Winnipeg Free Press - PRINT EDITION
Ignatieff blows best opportunity
Quebec put medicare back in political play and Liberal Leader Michael Ignatieff immediately punted his party off the electoral field.
"In our opinion, what matters is maintaining universality of access to the system," he said. "We believe, and it's a question of details, that Quebec's propositions conform to the Canada Health Act."
He is wrong. Universal access is lost. Quebec's proposals violate the CHA.
Health care perennially ranks first or second when Canadians are asked to name their top concern. The Liberals are identified as the party of medicare because they introduced the CHA in 1984 to protect the five principles of medicare -- universality, comprehensiveness, accessibility, portability and public administration -- from the privatizers.
The act had teeth. Provinces that limited universal access with user fees, private clinics, extra-billing and other forms of "two-tier" health were penalized by having health transfers docked -- one dollar for every dollar charged patients.
The Liberals lost power to Brian Mulroney's Conservatives later that year. Pummelled by ideological hostility, concern over rising federal deficits and debt, not to mention the clarion call of provincial rights, the health act began its long slide towards dead-letter law.
Provinces can now flout it with impunity, as Quebec's recent budget proves. Jean Charest's Liberals imposed a $25 user fee for every visit to the doctor, exempting only the very poor. As well, the budget imposed annual medicare premiums of $25 per person rising to $200 by 2012. Premiums are not explicitly banned by the CHA.
Quebec is often considered the most socially progressive province. Yet this budget is the second time Quebec has originated an assault on medicare. In 2005, the Supreme Court of Canada agreed with Montreal surgeon Dr. Jacques Chaoulli that the Canada Health Act violates the Canadian Charter of Rights and Freedoms by barring individuals from purchasing private health care.
Although all the federal parties seem to be washing their hands of medicare, polls show Canadians are of a very different mind. A new Leger Marketing poll finds 77 per cent of Quebecers oppose the Charest budget. A major survey commissioned by Health Canada released in February found that fewer than one in 20 Canadians supports user fees or an expansion of private health care. Forty-six per cent disagree that Canadians should be allowed to pay to get faster access to health care. Less than 40 per cent think they should.
Medicare and the Canada Health Act will be kept on life support until 2014 thanks to former Prime Minister Paul Martin's 2004, 10-year health accord. It gave the provinces an additional $41 billion cash to reduce wait times.
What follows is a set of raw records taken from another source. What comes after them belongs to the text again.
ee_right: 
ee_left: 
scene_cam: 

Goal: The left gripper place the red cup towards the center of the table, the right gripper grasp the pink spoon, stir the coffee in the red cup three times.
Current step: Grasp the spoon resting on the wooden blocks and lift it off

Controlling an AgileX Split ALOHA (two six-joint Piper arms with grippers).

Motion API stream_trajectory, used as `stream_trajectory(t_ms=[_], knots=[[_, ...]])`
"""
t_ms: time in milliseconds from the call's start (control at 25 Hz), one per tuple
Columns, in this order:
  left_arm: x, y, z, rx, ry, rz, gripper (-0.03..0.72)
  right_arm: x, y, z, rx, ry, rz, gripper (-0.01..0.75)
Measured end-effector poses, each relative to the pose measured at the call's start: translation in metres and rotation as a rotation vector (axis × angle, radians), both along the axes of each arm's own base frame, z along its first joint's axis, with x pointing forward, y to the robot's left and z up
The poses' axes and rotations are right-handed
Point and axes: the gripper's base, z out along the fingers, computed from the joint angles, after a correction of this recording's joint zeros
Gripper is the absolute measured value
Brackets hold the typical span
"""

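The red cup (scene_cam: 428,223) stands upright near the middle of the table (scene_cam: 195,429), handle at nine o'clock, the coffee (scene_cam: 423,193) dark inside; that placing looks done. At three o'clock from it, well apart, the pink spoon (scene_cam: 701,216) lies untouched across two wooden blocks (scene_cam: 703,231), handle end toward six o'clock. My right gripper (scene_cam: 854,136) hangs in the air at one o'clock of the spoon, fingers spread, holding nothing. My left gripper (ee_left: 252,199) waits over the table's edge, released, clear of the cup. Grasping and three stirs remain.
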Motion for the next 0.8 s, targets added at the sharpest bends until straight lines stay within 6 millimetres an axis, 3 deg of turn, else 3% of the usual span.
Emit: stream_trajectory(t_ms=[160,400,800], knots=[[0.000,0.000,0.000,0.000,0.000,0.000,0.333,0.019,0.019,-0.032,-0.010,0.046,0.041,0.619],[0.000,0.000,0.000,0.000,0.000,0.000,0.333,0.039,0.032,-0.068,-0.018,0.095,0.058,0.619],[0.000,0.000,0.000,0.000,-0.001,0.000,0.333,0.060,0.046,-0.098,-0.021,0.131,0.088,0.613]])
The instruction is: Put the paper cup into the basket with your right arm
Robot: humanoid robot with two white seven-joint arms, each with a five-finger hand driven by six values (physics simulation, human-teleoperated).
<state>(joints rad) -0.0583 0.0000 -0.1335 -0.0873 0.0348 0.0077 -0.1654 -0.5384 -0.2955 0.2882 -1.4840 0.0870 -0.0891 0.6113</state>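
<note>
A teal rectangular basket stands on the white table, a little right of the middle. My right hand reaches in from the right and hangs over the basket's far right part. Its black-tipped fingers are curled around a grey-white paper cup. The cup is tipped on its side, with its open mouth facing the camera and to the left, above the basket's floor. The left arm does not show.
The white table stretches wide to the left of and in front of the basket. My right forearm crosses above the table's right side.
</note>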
But four years from now, all bets will be off. Prime Minister Stephen Harper has pledged not to touch the accord while it exists. But he is a constitutional strict constructionist. If he is still in power in 2014, he will likely move swiftly to terminate Ottawa's role in health care, which he considers an exclusive provincial jurisdiction.
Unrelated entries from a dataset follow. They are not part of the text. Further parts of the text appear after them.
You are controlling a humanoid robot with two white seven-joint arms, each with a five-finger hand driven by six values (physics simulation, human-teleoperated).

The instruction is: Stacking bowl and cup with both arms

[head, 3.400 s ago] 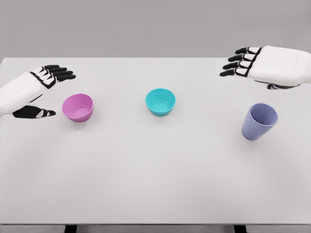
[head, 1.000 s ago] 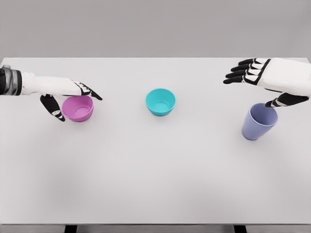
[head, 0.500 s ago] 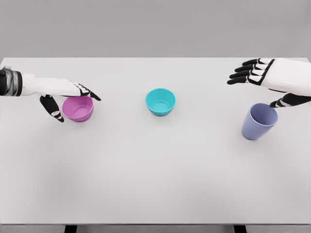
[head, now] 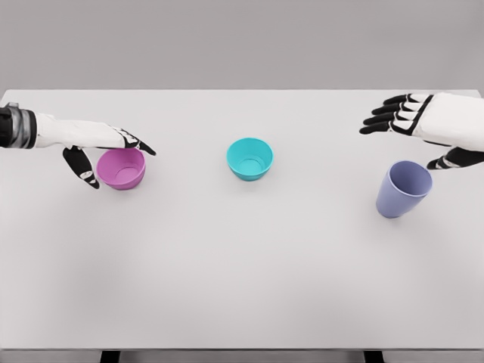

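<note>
Left hand [head: 98, 147] beside pink bowl [head: 122, 167]

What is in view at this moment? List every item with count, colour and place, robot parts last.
table: one, white, fills most of the view.
pink bowl: one, upright, on the table's left.
teal bowl: one, upright, near the table's middle.
purple cup: one, lavender, upright, on the table's right.
left hand: one, white and black, around the pink bowl's rim, thumb on its near left side; the grasp is not clearly closed.
right hand: one, white and black, fingers spread, just behind the purple cup, holding nothing.
</note>
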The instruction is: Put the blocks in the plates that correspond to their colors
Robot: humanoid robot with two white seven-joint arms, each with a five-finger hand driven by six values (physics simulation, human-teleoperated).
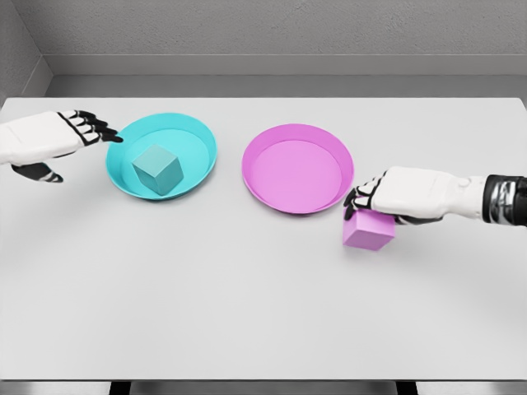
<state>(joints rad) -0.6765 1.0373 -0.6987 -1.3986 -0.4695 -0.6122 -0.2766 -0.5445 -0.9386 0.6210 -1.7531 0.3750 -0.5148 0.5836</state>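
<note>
On the flat white table (247, 313), a round cyan plate (198, 136) is holding a teal cube (157, 169), while a round pink plate (333, 148) is sitting beside it with nothing inside. Just right of the pink plate, the right hand (387, 197) is closing its dark fingers (359, 202) over a pink cube (368, 230) resting on the tabletop. Beside the cyan plate's left rim, the left hand (62, 136) is hovering with fingers extended, grasping nothing.
</note>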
Every medicare investigation has ended up rejecting private delivery, even the Senate and Alberta commissions, chaired respectively by Liberal Senator Michael Kirby and former Conservative finance minister Don Mazankowski, whose premises were to prove privatization's benefits. They and all the others concluded two-tier or for-profit health care leads to inferior health outcomes and so ends up inherently more expensive.
The waffling from Ignatieff on what is a clear abridgement of the CHA could be because he believes, like the prime minister, that health care should be left to the provinces.
Or it could be because he agrees with the privatizers' arguments: spiralling health costs are driven by frivolous patient demands requiring deterrence by user fees; health care is too expensive to be universal and publicly financed; wealthy people shouldn't have the poor in their way when they want to see a doctor; doctors and hospitals should be free to charge whatever the traffic will bear.
A new Ipsos-Reid poll places the Ignatieff Liberals 10 points behind the Conservatives and only 12 points ahead of the NDP. With the NDP starting to nip at their heels, the Liberals are cementing their image as ideologically indistinguishable from the Conservatives by walking away from the most compelling election issue on offer in decades.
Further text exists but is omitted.